Entre las pruebas que recaba la autoridad judicial a fin de emitir su decisión cabe entender que se encuentra la consulta del Registro Central de Testamentos de la Cámara Federal de Notarios alemán, como así se infiere también del artículo 352 de la Ley de Procedimientos en Materia de Familia y en Materia de Jurisdicción Voluntaria (Gesetz über das Verfahren in Familiensachen und in den Angelegenheiten der freiwilligen Gerichtsbarkeit [FamFG]).

Lo anterior se desprende también de la Resolución de 20 de octubre de 2023, de esta Dirección General, que versa sobre una escritura de escritura de aceptación, manifestación de herencia y compraventa autorizada en Alemania por notario alemán, y en la que el propio notario certificó «que tanto los Tribunales como los Notarios alemanes tienen acceso al Registro Central de Últimas Voluntades alemán y que tanto los asientos de éste como la consulta de los mismos tienen carácter electrónico, da fe de que los Tribunales Sucesorios alemanes (y por tanto también el Juzgado de Primera Instancia de Schwäbisch Hall a los efectos de la causa hereditaria que nos ocupa) realizan de oficio una consulta previa del mencionado Registro Central de Últimas Voluntades alemán antes de expedir la correspondiente acta de apertura de testamento (…)» (en Derecho alemán no es obligatorio recurrir al «Erbschein» si existe disposición testamentaria, caso en que se procede a su apertura, como fue el caso de la citada Resolución).

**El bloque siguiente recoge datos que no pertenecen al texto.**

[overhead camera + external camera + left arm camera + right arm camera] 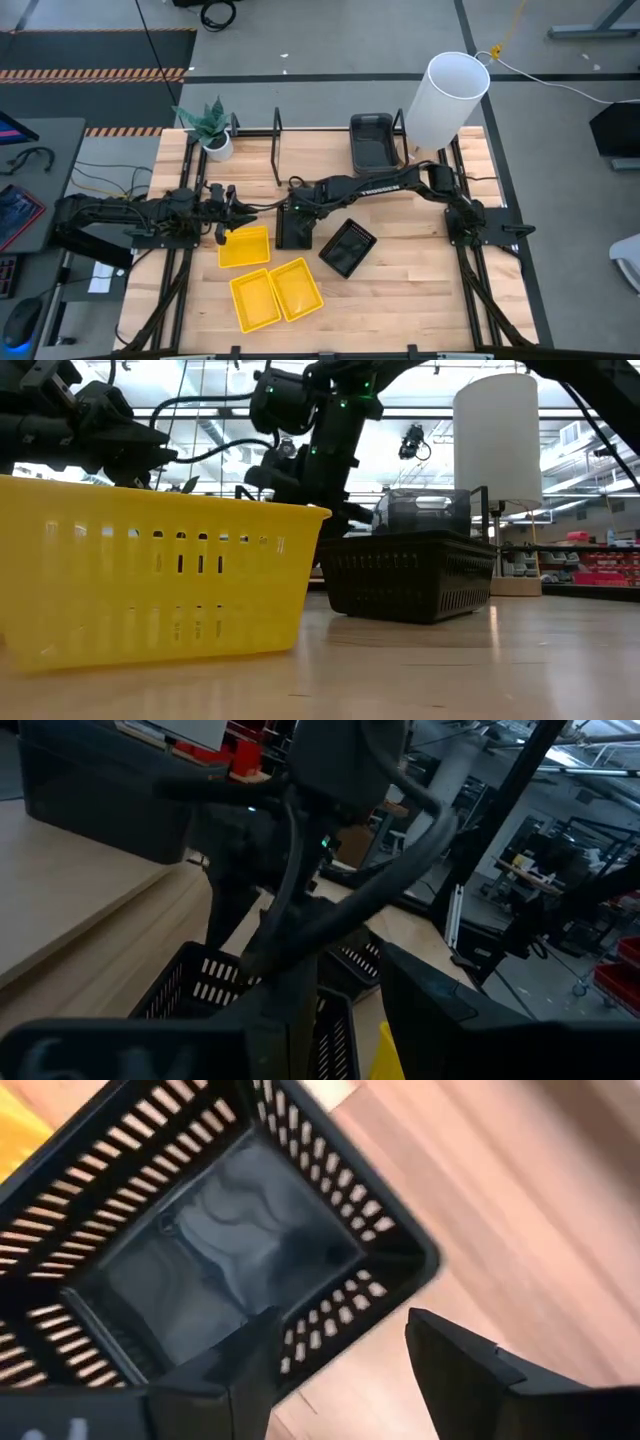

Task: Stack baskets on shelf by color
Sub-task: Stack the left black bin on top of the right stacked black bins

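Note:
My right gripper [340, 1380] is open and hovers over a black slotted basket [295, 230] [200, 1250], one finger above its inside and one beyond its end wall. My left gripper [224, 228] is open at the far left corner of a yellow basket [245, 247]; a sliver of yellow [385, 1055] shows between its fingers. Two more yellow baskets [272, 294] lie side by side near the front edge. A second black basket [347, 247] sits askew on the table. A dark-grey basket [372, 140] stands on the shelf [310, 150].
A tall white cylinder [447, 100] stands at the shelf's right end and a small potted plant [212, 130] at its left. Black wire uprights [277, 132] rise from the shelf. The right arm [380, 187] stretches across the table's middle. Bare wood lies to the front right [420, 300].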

Y del apartado 1 del artículo 352e de la Ley de Procedimientos en Materia de Familia y en Materia de Jurisdicción Voluntaria («Gesetz über das Verfahren in Familiensachen und in den Angelegenheiten der freiwilligen Gerichtsbarkeit» [(FamFG]) se desprende lo mismo que manifestó el notario en la citada escritura, pues se indica que sólo se expedirá un certificado de herencia si el tribunal de sucesiones considera acreditados los hechos necesarios para fundamentar la solicitud.

En igual sentido, el artículo 36 de la Ley alemana Reguladora del Registro de la Propiedad («Grundbuchordnung» o GBO) y el artículo 2353 del Código Civil alemán («Bürgerliches Gesetzbuch» o BGB).